Cuban program for early detection of congenital adrenal hyperplasia
A program for early detection of congenital adrenal hyperplasia is currently developed by specialists and paramedic personnel of the North Children's Hospital Endocrinology Department in Santiago de Cuba.
What causes this hereditary autosomic recessive disease is a cortisol deficit from cholesterol in the adrenal glands, and ambiguity in defining the sex of newborn babies is one of its consequences.

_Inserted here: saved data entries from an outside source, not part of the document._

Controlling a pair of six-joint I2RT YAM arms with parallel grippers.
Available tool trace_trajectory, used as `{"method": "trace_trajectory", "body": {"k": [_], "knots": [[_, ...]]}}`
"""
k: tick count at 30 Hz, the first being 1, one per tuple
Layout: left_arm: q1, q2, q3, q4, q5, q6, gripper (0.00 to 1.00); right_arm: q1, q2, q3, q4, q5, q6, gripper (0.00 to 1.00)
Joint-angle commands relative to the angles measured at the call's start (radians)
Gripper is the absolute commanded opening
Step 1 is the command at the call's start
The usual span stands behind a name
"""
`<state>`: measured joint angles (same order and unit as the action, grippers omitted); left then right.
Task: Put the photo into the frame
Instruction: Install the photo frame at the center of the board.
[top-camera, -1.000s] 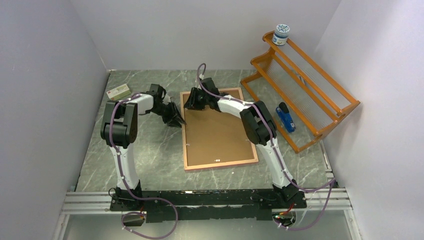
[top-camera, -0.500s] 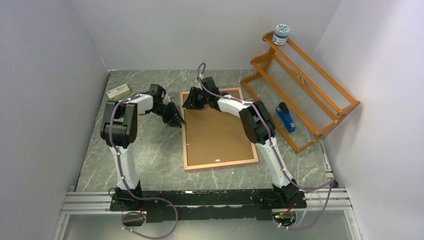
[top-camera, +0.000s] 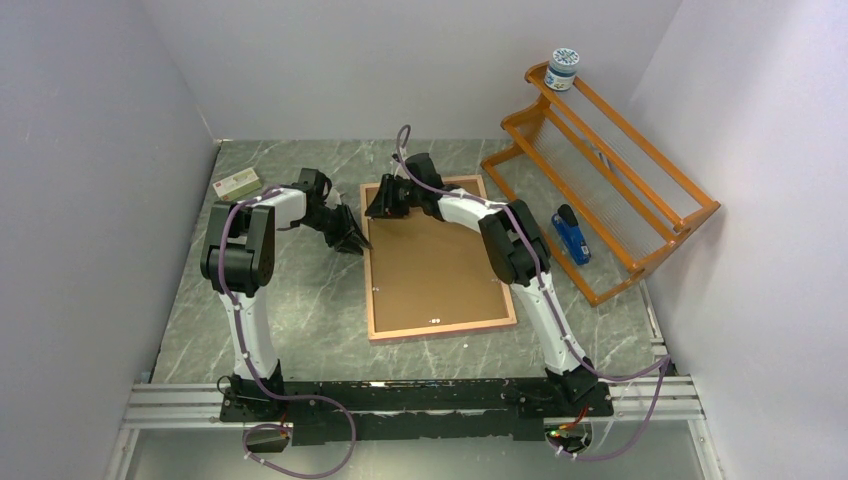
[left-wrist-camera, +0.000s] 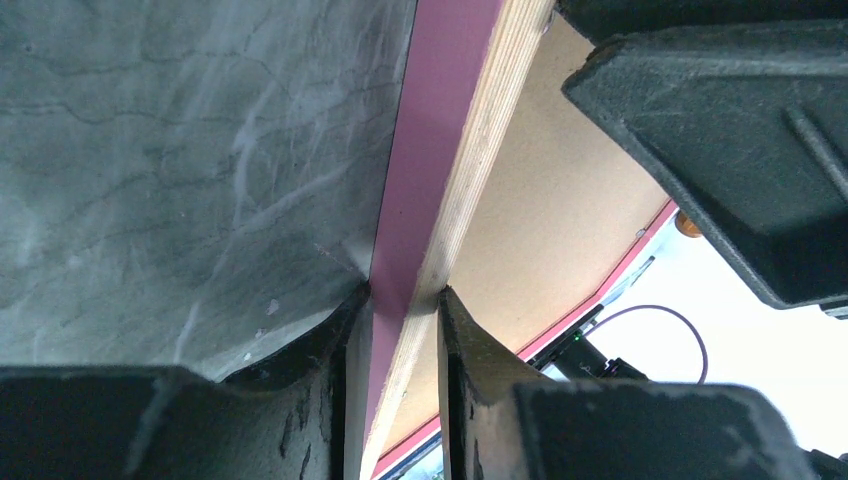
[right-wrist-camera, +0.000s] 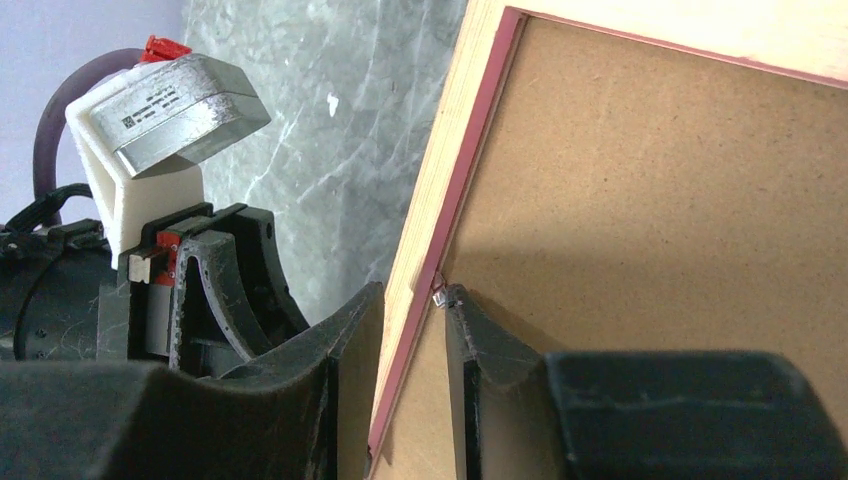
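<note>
The frame (top-camera: 440, 328) lies face down on the table with the brown backing board (top-camera: 435, 265) inside it. The photo is hidden. My left gripper (top-camera: 352, 238) is at the frame's left rail, and in the left wrist view (left-wrist-camera: 395, 300) it is shut on that rail (left-wrist-camera: 440, 120). My right gripper (top-camera: 378, 205) is at the far left corner. In the right wrist view (right-wrist-camera: 412, 300) its jaws stand narrowly apart astride the rail (right-wrist-camera: 450, 170), one fingertip against a small metal tab (right-wrist-camera: 443, 294) on the backing board (right-wrist-camera: 650, 200).
An orange wooden rack (top-camera: 610, 170) stands at the back right with a jar (top-camera: 563, 68) on top. A blue object (top-camera: 571, 235) lies beside the rack. A small box (top-camera: 237, 183) lies at the back left. Walls enclose the table.
My right gripper has shifted slightly left towards the frame's far left corner. The left gripper and the frame have not visibly moved.
</note>
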<state>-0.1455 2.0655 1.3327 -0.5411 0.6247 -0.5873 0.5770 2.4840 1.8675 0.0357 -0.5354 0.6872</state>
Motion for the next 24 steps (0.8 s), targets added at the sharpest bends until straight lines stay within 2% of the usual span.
{"method": "trace_trajectory", "body": {"k": [1, 8, 12, 22, 24], "knots": [[-0.010, 0.035, -0.037, -0.057, -0.101, 0.045, 0.30, 0.036, 0.096, 0.020, -0.079, -0.031, -0.085, 0.32], [-0.010, 0.041, -0.027, -0.077, -0.110, 0.064, 0.30, 0.038, 0.125, 0.078, -0.137, -0.069, -0.146, 0.29], [-0.010, 0.033, -0.029, -0.080, -0.119, 0.068, 0.30, 0.034, 0.093, 0.078, -0.156, -0.030, -0.140, 0.29], [-0.009, -0.023, -0.027, -0.099, -0.174, 0.055, 0.31, -0.020, -0.134, 0.097, -0.241, 0.142, -0.059, 0.35], [-0.009, -0.049, -0.018, -0.118, -0.192, 0.061, 0.30, -0.030, -0.226, 0.039, -0.242, 0.177, -0.068, 0.37]]}}
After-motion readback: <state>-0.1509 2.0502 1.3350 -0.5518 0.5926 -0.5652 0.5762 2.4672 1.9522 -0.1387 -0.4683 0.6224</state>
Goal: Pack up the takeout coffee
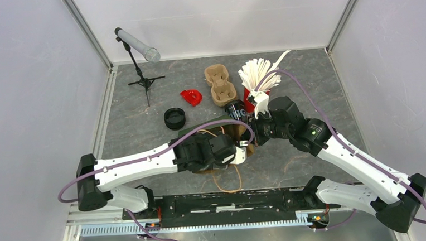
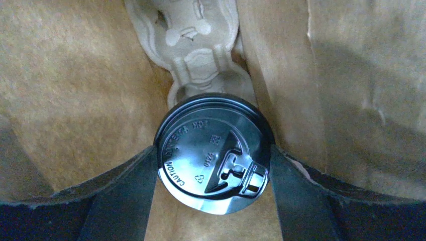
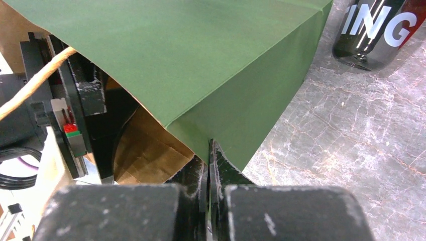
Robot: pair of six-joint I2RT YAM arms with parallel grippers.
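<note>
A takeout coffee cup with a shiny black lid (image 2: 213,155) stands inside the paper bag (image 3: 201,60), green outside and brown inside (image 2: 75,90). My left gripper (image 2: 212,149) reaches down into the bag, its two fingers pressed against opposite sides of the cup. Behind the cup, a moulded cardboard cup carrier (image 2: 201,55) lies in the bag. My right gripper (image 3: 208,150) is shut on the bag's green rim at its right corner (image 1: 255,142). In the top view the left wrist (image 1: 212,148) covers the bag's mouth.
On the grey table stand a second cardboard carrier (image 1: 219,84), a red lid (image 1: 191,97), a black lid (image 1: 174,118), a dark lettered cup (image 1: 236,111) and a red holder of white sticks (image 1: 258,76). A small tripod with a tube (image 1: 136,44) stands back left.
</note>
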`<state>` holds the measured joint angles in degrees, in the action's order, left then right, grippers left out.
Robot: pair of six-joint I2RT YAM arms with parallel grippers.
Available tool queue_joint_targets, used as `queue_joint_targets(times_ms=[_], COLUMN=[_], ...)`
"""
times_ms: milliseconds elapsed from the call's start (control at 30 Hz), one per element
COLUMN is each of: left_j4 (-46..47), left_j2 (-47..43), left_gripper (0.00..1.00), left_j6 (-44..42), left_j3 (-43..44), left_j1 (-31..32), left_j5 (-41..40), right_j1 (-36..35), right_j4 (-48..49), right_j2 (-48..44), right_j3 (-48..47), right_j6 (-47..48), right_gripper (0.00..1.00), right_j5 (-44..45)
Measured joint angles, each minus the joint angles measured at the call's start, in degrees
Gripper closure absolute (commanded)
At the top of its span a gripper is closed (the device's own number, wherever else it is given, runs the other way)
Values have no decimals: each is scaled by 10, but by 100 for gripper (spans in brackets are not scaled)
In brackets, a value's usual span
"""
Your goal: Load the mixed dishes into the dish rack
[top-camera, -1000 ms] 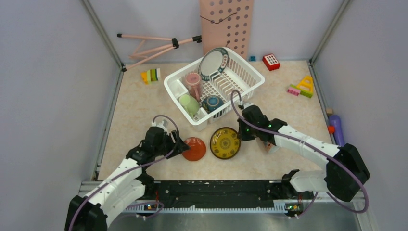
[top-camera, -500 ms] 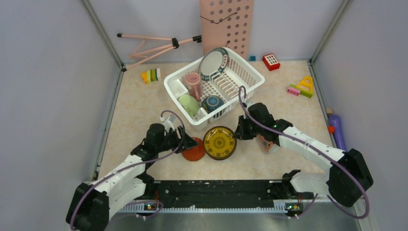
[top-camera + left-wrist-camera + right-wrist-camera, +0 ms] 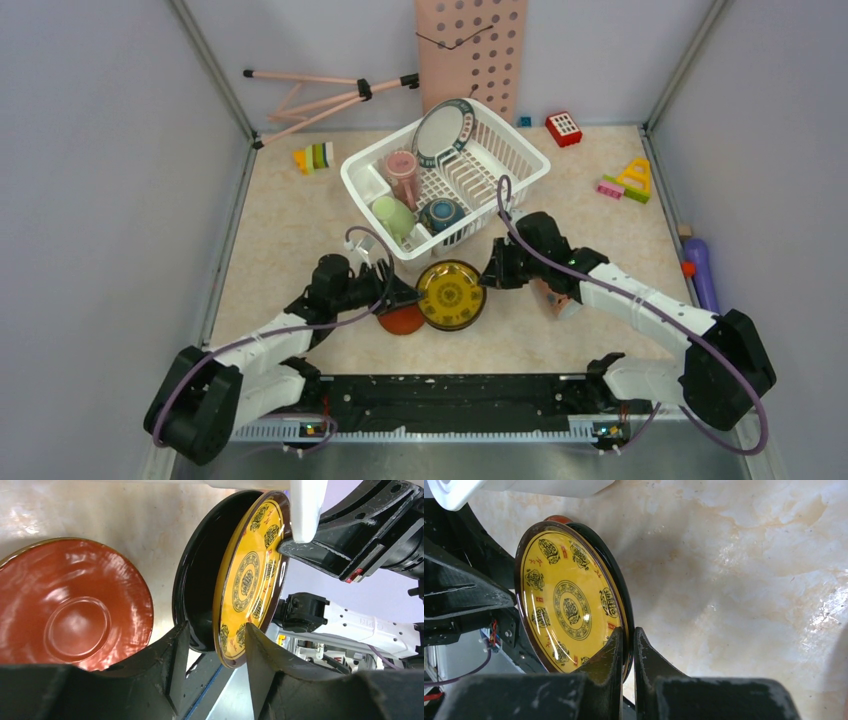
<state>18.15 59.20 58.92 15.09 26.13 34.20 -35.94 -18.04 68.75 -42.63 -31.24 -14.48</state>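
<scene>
Seen from above, the yellow dish (image 3: 451, 295) had shifted left over the red saucer (image 3: 400, 321), just before the rack (image 3: 378, 225). By the left wrist, the left fingers (image 3: 176, 650) stood apart astride its rim; by the right wrist, the right fingers (image 3: 616, 652) were clamped on it. A handover seemed underway: the left needed to close before the right released.

1 dish rack (image 3: 372, 212) is counted at 12 o'clock | 1 pink cup (image 3: 403, 170) and 1 green cup (image 3: 393, 215) are counted inside | 1 blue bowl (image 3: 441, 214) | 1 teal-rimmed plate (image 3: 444, 130) | 1 yellow dish (image 3: 450, 295) and 1 red saucer (image 3: 401, 322) are counted at 6 o'clock | 1 purple tube (image 3: 699, 268) at 3 o'clock
</scene>
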Motion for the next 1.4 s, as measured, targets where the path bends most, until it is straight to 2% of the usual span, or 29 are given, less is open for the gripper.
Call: queue_joint_targets(times_ms=[133,167,233,267,300,433,600,667,767,900,1233,1400], left_j4=[40,50,73,81,86,89,78,60,15,-66,-296,-376], left_j2=[29,38,63,73,86,124,129,127,112,62,-91,-99], left_gripper=[60,65,81,95,100,100,100,100,100,100,100,100], left_j6=[14,16,23,27,25,25,11,-2,-19,-55,-166,-217], left_j3=[-1,-1,-1,-1,-1,0,8,12,23,42,188,278], left_j1=[15,19,31,35,40,45,48,48,48,48,66,76], left_j5=[1,0,0,0,-2,-15,-23,-26,-32,-45,-113,-151], right_j1=[0,0,0,0,0,0,1,1,1,1,-6,-12], right_j4=[10,14,21,22,22,25,27,25,21,8,3,37], right_j2=[0,0,0,0,1,6,17,22,23,8,-111,-168], right_j3=[5,8,17,20,23,30,36,37,40,41,14,16], right_j6=[-2,-3,-5,-5,-5,-3,6,12,18,23,29,27], right_gripper=[100,100,100,100,100,79,55,43,32,30,31,31], right_j5=[-6,-7,-7,-6,-4,3,25,33,48,57,85,101])
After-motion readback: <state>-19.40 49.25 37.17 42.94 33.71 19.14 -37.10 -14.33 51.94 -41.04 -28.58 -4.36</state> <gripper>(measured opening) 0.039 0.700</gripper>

Although there is no significant incidence of the illness in Cuba, two little patients have been detected in this eastern province, and are being assisted by a multidisciplinary team composed of endocrinologists, geneticists, urologists, pediatricians, and others.
The two-year research project uses the Immunoassay Center diagnostic plan, in coordination with family doctor offices and the Ultra-microanalytic laboratories of the Juan Bruno Zayas General Hospital.
Deficiency of the 21-hydroxilase enzyme, occurring in 90-95 percent of cases, is the most common cause of ambiguous genitals in newborn babies, the most frequent endocrine cause of death in newborns and the most common cause of congenital suprarenal hyperplasia.
Incidence is one in 14,000 children born alive.
The symptoms and signs in newborn babies include lack of appetite, vomiting, diarrhea, dehydration, hypotension, and weight loss, with circulatory collapse and death in untreated patients.